— What the task requires —
What you return must be every line below that includes the word "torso".

— Material provided —
# # # # # # #
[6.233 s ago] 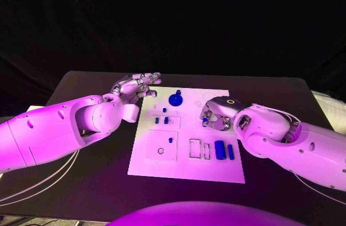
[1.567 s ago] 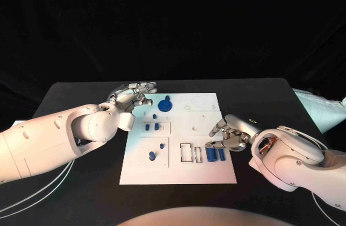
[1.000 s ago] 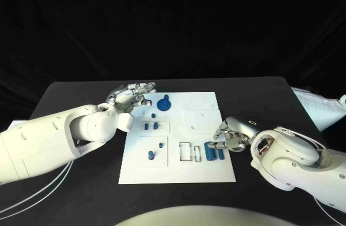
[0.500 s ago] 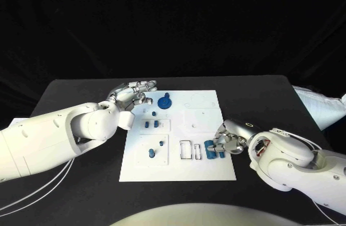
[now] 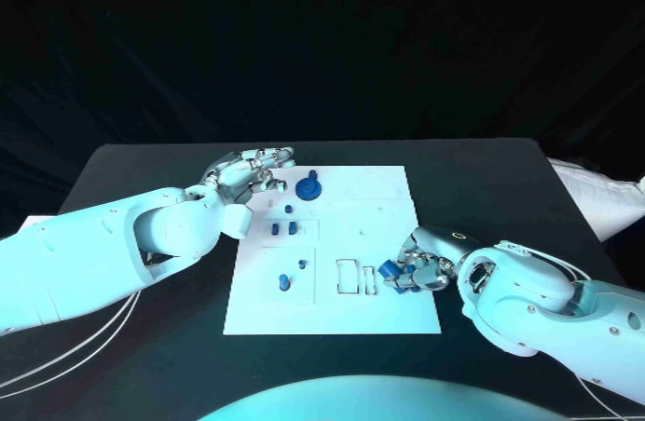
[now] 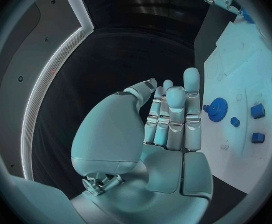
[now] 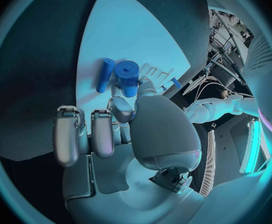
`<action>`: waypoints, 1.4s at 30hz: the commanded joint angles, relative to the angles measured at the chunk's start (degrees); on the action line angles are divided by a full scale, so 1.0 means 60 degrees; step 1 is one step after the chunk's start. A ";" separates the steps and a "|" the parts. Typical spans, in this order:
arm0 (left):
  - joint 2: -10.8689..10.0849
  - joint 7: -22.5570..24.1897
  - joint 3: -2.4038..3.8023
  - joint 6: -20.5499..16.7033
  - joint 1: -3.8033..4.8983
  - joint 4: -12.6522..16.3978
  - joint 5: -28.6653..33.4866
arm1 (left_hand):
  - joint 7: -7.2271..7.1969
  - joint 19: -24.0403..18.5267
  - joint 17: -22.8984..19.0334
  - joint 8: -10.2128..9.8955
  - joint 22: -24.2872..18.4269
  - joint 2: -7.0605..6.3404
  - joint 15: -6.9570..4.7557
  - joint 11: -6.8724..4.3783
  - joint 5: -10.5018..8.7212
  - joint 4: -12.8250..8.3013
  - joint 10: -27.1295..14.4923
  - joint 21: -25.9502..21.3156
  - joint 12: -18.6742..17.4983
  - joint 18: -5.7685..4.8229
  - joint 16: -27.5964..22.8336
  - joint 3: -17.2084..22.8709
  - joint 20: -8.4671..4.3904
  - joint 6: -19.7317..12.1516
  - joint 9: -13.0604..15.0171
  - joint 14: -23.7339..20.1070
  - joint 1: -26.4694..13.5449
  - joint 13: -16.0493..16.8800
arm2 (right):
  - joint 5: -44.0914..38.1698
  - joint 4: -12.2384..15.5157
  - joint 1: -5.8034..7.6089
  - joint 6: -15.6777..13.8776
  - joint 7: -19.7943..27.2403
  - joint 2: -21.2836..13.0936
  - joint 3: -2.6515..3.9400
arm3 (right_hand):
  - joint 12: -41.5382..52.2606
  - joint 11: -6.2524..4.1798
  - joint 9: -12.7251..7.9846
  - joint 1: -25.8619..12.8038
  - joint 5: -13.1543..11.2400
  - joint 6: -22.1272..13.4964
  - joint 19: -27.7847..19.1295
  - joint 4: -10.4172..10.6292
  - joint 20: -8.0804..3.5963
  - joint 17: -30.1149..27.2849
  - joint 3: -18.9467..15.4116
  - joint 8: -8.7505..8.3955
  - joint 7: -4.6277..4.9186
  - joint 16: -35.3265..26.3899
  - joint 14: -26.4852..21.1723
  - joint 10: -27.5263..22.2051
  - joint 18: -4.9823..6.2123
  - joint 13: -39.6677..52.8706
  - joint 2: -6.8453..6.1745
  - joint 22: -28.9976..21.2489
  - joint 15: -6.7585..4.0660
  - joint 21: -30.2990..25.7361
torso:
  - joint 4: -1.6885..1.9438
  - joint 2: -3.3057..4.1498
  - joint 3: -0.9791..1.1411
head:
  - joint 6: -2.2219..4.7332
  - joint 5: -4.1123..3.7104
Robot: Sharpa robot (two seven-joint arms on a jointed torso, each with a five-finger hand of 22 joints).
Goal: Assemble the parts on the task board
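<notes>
Where the board (image 5: 383,314) meets its right edge, the right hand (image 5: 419,267) lies over 2 blue cylinders (image 5: 401,276). In the right wrist view a thick cylinder (image 7: 128,76) sits at the fingertips (image 7: 118,103) with a thin rod (image 7: 105,75) just beside it; whether the hand grips either, I cannot tell. The left hand (image 5: 250,171) hovers at the board's far left corner, fingers straight and close together, holding nothing, near 1 blue gear (image 5: 309,190). Mid-board: 3 small blue pegs (image 5: 283,225) near the gear, 2 more pegs (image 5: 288,278) nearer the robot. 2 rectangular slots (image 5: 355,278) lie just left of the right hand. The right hand covers part of the cylinders.
</notes>
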 commanded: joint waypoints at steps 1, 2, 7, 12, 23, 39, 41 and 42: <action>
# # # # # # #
— The completed task —
torso:
Robot: Sharpa robot (two seven-joint arms on a jointed torso, each with a five-finger hand of 22 joints).

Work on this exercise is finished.